▶ [Work required]
The required output is the whole listing below, unchanged.

■ ■ ■

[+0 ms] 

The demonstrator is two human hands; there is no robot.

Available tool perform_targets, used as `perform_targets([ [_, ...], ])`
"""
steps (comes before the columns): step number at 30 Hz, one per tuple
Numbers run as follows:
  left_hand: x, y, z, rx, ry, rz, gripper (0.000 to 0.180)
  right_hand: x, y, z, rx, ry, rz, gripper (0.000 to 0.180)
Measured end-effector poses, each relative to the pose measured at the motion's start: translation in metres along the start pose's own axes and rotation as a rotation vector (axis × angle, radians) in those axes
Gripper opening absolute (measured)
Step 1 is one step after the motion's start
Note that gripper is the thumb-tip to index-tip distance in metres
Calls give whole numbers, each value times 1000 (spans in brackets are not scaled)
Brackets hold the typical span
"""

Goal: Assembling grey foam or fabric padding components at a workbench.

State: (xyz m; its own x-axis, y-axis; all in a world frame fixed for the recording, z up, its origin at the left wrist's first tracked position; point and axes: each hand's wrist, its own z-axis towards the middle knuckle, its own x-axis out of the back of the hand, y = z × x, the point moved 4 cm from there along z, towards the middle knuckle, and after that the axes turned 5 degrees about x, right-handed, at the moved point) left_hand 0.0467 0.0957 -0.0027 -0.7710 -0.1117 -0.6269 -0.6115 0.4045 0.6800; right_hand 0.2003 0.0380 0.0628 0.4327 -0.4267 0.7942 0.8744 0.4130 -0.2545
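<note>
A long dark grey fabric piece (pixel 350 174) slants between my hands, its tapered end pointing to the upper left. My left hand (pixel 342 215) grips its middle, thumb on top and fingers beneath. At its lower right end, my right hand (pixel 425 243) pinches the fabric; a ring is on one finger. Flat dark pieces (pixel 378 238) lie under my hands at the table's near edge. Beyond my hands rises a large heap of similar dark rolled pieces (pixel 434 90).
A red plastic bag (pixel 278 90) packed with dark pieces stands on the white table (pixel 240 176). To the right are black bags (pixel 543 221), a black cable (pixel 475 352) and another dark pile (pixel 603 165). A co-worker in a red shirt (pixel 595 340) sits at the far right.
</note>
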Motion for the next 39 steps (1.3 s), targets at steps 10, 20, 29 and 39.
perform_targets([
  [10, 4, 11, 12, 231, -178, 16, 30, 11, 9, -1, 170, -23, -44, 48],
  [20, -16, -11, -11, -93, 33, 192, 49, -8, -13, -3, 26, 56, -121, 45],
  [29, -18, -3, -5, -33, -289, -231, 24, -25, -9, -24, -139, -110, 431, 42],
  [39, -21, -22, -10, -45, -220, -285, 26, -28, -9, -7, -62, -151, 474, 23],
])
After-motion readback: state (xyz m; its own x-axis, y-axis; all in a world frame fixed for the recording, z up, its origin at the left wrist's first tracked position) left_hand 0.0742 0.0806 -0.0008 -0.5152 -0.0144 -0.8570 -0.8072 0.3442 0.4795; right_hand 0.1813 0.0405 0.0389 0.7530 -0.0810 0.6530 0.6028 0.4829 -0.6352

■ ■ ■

▶ [Final answer]
[+0 ms] 

The demonstrator is two human hands; there is no robot.

Available tool perform_targets, used as `perform_targets([ [_, ...], ])`
"""
steps (comes before the columns): step number at 30 Hz, one per tuple
Numbers run as follows:
  left_hand: x, y, z, rx, ry, rz, gripper (0.000 to 0.180)
  right_hand: x, y, z, rx, ry, rz, gripper (0.000 to 0.180)
Measured end-effector poses, each relative to the pose measured at the motion's start: translation in metres along the start pose's own axes and rotation as a rotation vector (axis × angle, radians) in those axes
Gripper opening absolute (measured)
Step 1 is one step after the motion's start
Note that gripper is the thumb-tip to index-tip distance in metres
Calls give whole numbers, each value times 1000 (spans in brackets are not scaled)
Brackets hold the typical span
"""

Goal: Assembling grey foam or fabric padding components at a workbench.

State: (xyz m; its own x-axis, y-axis; all in a world frame fixed for the recording, z up, its origin at the left wrist's first tracked position; point and axes: each hand's wrist, its own z-axis towards the middle knuckle, its own x-axis out of the back of the hand, y = z × x, the point moved 4 cm from there along z, towards the middle knuckle, and after that the axes turned 5 degrees about x, right-handed, at the moved point) left_hand 0.0467 0.0957 -0.0027 -0.7710 -0.1117 -0.6269 -0.6115 0.4045 0.6800; right_hand 0.2003 0.0380 0.0628 0.4327 -0.4267 0.7942 0.8744 0.4130 -0.2545
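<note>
A long dark grey fabric piece (pixel 350 174) slants between my hands, its tapered end pointing to the upper left. My left hand (pixel 342 215) grips its middle, thumb on top and fingers beneath. At its lower right end, my right hand (pixel 425 243) pinches the fabric; a ring is on one finger. Flat dark pieces (pixel 378 238) lie under my hands at the table's near edge. Beyond my hands rises a large heap of similar dark rolled pieces (pixel 434 90).
A red plastic bag (pixel 278 90) packed with dark pieces stands on the white table (pixel 240 176). To the right are black bags (pixel 543 221), a black cable (pixel 475 352) and another dark pile (pixel 603 165). A co-worker in a red shirt (pixel 595 340) sits at the far right.
</note>
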Motion for the next 39 steps (1.3 s), targets at steps 10, 20, 29 and 39.
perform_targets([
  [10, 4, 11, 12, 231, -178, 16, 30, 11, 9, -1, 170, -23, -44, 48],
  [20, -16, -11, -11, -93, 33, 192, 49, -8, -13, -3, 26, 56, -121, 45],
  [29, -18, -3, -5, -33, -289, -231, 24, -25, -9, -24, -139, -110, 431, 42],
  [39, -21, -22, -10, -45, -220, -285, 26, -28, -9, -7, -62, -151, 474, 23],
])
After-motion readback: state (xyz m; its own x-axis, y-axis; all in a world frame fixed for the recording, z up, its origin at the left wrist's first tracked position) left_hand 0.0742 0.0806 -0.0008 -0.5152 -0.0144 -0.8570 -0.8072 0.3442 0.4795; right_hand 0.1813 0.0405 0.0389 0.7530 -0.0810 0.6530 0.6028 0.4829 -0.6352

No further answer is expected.